_Task instructions_. Every entry must be output exactly as it is written.

_Data for this exercise_.
--------
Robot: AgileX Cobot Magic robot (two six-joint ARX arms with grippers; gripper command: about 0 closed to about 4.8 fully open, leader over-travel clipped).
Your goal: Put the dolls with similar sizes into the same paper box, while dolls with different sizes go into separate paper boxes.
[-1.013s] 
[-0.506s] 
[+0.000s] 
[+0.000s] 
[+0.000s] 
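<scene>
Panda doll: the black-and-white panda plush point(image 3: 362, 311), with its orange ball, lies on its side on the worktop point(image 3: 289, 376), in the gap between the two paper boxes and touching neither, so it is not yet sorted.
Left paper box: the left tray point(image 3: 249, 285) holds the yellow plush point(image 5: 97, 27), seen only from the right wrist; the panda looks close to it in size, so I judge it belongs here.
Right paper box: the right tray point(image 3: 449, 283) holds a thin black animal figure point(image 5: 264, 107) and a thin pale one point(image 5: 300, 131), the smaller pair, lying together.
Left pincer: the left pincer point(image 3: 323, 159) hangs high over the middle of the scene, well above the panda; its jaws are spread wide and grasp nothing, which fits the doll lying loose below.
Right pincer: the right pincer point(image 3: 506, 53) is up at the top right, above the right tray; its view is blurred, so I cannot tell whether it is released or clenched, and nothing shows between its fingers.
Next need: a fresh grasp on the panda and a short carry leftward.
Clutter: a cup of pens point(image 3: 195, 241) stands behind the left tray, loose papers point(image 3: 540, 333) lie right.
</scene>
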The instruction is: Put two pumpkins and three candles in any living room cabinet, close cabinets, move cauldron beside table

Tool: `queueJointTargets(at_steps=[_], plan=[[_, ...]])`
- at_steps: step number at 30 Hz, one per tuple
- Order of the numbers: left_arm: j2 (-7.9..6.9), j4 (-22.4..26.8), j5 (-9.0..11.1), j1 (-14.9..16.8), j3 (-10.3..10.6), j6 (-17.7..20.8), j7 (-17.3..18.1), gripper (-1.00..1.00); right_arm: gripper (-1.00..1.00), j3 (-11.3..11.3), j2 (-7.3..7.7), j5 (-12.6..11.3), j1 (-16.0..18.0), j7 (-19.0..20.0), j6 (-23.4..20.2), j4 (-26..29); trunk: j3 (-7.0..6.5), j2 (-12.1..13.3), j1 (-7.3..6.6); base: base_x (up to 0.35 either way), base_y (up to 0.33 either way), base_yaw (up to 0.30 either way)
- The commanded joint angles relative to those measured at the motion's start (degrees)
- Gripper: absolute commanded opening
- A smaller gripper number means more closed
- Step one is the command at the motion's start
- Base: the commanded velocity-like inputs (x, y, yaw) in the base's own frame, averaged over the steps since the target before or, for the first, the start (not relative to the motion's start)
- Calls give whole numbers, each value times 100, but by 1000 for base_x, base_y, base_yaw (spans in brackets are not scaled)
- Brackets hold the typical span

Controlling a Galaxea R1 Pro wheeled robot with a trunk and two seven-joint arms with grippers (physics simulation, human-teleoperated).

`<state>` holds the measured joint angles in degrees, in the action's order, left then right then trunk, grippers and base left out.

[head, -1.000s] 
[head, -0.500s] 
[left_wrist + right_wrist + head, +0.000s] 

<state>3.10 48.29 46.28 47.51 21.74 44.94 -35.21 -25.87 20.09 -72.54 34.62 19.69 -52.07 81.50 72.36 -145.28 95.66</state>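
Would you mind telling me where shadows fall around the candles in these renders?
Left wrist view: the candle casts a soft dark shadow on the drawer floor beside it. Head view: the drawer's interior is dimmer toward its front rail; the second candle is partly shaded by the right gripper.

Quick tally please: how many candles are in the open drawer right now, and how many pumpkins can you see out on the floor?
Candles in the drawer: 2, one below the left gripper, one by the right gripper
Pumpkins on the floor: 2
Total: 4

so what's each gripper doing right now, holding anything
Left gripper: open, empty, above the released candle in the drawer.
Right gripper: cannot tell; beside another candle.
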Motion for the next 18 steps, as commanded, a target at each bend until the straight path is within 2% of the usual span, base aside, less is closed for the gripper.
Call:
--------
_Written solution_.
Robot: AgileX Cobot Magic robot (two six-joint ARX arms with grippers; gripper command: about 0 closed to about 4.8 fully open, leader over-travel clipped).
Your goal: Put the dolls with similar sizes into the same paper box, while dolls with different sizes go into separate paper boxes.
[-1.013s] 
[-0.506s] 
[+0.000s] 
[+0.000s] 
[+0.000s] 
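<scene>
Panda doll: the black-and-white panda plush point(image 3: 362, 311), with its orange ball, lies on its side on the worktop point(image 3: 289, 376), in the gap between the two paper boxes and touching neither, so it is not yet sorted.
Left paper box: the left tray point(image 3: 249, 285) holds the yellow plush point(image 5: 97, 27), seen only from the right wrist; the panda looks close to it in size, so I judge it belongs here.
Right paper box: the right tray point(image 3: 449, 283) holds a thin black animal figure point(image 5: 264, 107) and a thin pale one point(image 5: 300, 131), the smaller pair, lying together.
Left pincer: the left pincer point(image 3: 323, 159) hangs high over the middle of the scene, well above the panda; its jaws are spread wide and grasp nothing, which fits the doll lying loose below.
Right pincer: the right pincer point(image 3: 506, 53) is up at the top right, above the right tray; its view is blurred, so I cannot tell whether it is released or clenched, and nothing shows between its fingers.
Next need: a fresh grasp on the panda and a short carry leftward.
Clutter: a cup of pens point(image 3: 195, 241) stands behind the left tray, loose papers point(image 3: 540, 333) lie right.
</scene>
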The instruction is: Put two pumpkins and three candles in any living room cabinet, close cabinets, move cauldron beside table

Tool: `queueJointTargets(at_steps=[_], plan=[[_, ...]])`
- at_steps: step number at 30 Hz, one per tuple
- Order of the numbers: left_arm: j2 (-7.9..6.9), j4 (-22.4..26.8), j5 (-9.0..11.1), j1 (-14.9..16.8), j3 (-10.3..10.6), j6 (-17.7..20.8), j7 (-17.3..18.1), gripper (-1.00..1.00); right_arm: gripper (-1.00..1.00), j3 (-11.3..11.3), j2 (-7.3..7.7), j5 (-12.6..11.3), j1 (-16.0..18.0), j7 (-19.0..20.0), j6 (-23.4..20.2), j4 (-26..29); trunk: j3 (-7.0..6.5), j2 (-12.1..13.3), j1 (-7.3..6.6); base: base_x (up to 0.35 either way), base_y (up to 0.33 either way), base_yaw (up to 0.30 either way)
- The commanded joint angles relative to those measured at the motion's start (degrees)
- Gripper: absolute commanded opening
- A smaller gripper number means more closed
- Step one is the command at the motion's start
- Base: the commanded velocity-like inputs (x, y, yaw) in the base's own frame, averaged over the steps since the target before or, for the first, the start (not relative to the motion's start)
- Calls give whole numbers, each value times 100, but by 1000 for base_x, base_y, base_yaw (spans in brackets are not scaled)
- Brackets hold the typical span

Controlling a Galaxea R1 Pro wheeled robot with a trunk and two seven-joint arms with grippers (physics simulation, human-teleoperated).

`<state>` holds the measured joint angles in degrees, in the action's order, left then right then trunk, grippers and base left out.

[head, -1.000s] 
[head, -0.500s] 
[left_wrist + right_wrist + head, +0.000s] 

<state>3.10 48.29 46.28 47.51 21.74 44.94 -35.21 -25.87 20.09 -72.54 34.62 19.69 -52.07 81.50 72.36 -145.28 95.66</state>
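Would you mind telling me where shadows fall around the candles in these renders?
Left wrist view: the candle casts a soft dark shadow on the drawer floor beside it. Head view: the drawer's interior is dimmer toward its front rail; the second candle is partly shaded by the right gripper.

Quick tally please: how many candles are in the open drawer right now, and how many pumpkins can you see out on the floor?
Candles in the drawer: 2, one below the left gripper, one by the right gripper
Pumpkins on the floor: 2
Total: 4

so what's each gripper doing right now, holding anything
Left gripper: open, empty, above the released candle in the drawer.
Right gripper: cannot tell; beside another candle.
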Motion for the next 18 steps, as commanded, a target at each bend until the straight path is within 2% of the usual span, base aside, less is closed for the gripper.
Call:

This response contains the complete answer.